The Home Run Derby took place on July 10. Passan and I were covering. The Snows were set up in a suite on the 200 level of T-Mobile Park. While Passan bombarded American televisions with hair that needed a trim (which nearly stood on end, built out by PEDs and held up by industrial-strength product) I went over to say hello. We hugged and laughed and shared stories, same as we would again the next day, before and during the All-Star game, and the day after that, when the Snows were given a private tour of Climate Pledge Arena, home to the Kraken and his favorite sport. But on that first day of our glorious reunion, something about that initial encounter just didn’t feel right.
I bumped into Baseball Famous in the press box and told him I knew where the Snows were, that I had just seen them. “Let’s go,” he said.

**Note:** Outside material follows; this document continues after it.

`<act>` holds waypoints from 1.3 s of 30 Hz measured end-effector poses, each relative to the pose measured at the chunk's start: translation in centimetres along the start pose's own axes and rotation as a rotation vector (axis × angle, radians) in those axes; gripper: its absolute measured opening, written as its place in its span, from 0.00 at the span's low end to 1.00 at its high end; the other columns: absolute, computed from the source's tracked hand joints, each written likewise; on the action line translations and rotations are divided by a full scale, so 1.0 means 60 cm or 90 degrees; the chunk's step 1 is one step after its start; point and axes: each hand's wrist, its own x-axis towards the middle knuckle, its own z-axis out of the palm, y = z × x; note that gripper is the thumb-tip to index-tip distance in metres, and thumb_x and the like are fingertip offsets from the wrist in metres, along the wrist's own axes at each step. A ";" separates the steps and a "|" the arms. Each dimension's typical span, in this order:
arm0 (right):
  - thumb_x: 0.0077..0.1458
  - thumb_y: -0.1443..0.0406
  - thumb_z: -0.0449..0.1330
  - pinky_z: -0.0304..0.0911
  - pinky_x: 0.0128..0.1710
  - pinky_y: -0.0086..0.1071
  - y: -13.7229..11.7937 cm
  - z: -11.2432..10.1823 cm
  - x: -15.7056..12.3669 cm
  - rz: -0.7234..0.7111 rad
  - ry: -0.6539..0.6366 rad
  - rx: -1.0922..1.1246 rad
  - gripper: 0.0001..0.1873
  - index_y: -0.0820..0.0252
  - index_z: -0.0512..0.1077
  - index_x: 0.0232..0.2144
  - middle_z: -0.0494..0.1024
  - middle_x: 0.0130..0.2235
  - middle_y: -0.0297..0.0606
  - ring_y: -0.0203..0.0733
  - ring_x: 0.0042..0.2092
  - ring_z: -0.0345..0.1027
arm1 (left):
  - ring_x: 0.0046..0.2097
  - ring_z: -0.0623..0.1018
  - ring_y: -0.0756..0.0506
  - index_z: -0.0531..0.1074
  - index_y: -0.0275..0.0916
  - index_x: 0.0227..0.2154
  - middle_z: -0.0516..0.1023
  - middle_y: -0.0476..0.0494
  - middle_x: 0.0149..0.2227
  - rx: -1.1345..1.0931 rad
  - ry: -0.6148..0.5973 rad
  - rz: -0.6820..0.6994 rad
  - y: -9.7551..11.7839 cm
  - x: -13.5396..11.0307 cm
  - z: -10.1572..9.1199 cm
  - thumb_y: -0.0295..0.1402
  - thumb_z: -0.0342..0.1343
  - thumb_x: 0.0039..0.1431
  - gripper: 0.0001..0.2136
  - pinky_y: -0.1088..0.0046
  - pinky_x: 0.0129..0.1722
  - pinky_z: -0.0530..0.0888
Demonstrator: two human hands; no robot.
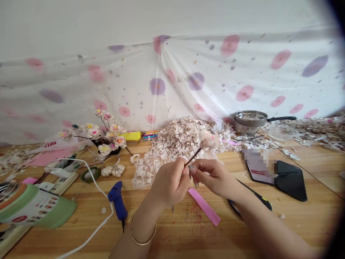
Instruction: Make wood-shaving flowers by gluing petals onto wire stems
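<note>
My left hand is closed around the dark stem of an artificial flower. Pale, pink-tinged petals form the flower head, which tilts up and to the right above both hands. Close against the left thumb, my right hand is closed in a pinch; what lies between its fingertips is hidden. A pink paper strip lies on the wooden table just below the hands. Beyond them is a clear compartment tray with loose petals in it.
Left of the hands are a blue glue gun, green tape roll, white cable, power strip and green container. Behind stand a flower arrangement and petal pile. Scissors, phone and pan are right.
</note>
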 end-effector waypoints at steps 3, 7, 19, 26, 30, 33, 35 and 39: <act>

We walked over. Surprised the Snows. Stood together, as Julio Rodriguez stepped into the batter’s box and launched bomb after bomb into the stands. It was electric, this moment, for the setting and the connective tissue and three lives that wound together and apart and together again, one final, magical time. We laughed, awestruck by the display in front of us, the kind of story the three of us had always chased, together, whether in Carthage or anywhere else. But we knew, at that moment and long before it, that the big, heavy, significant and important stuff wasn’t the stories that we told.
They felt smaller inside that ballpark, resonant but less so. Saslow keeps winning Pulitzers. Chico covers Rome. Thamel and Passan are never more than a TV click away. On Thursday, we’ll all be reunited in Calgary for a funeral. But it’s those dudes, what we taught each other, how we learned together, and that place, 744 Ostrom, this dump of a house that became a framed picture hanging prominently on so many office walls, that I carry with me. That I always will. Thank you for that Snow, for all of it.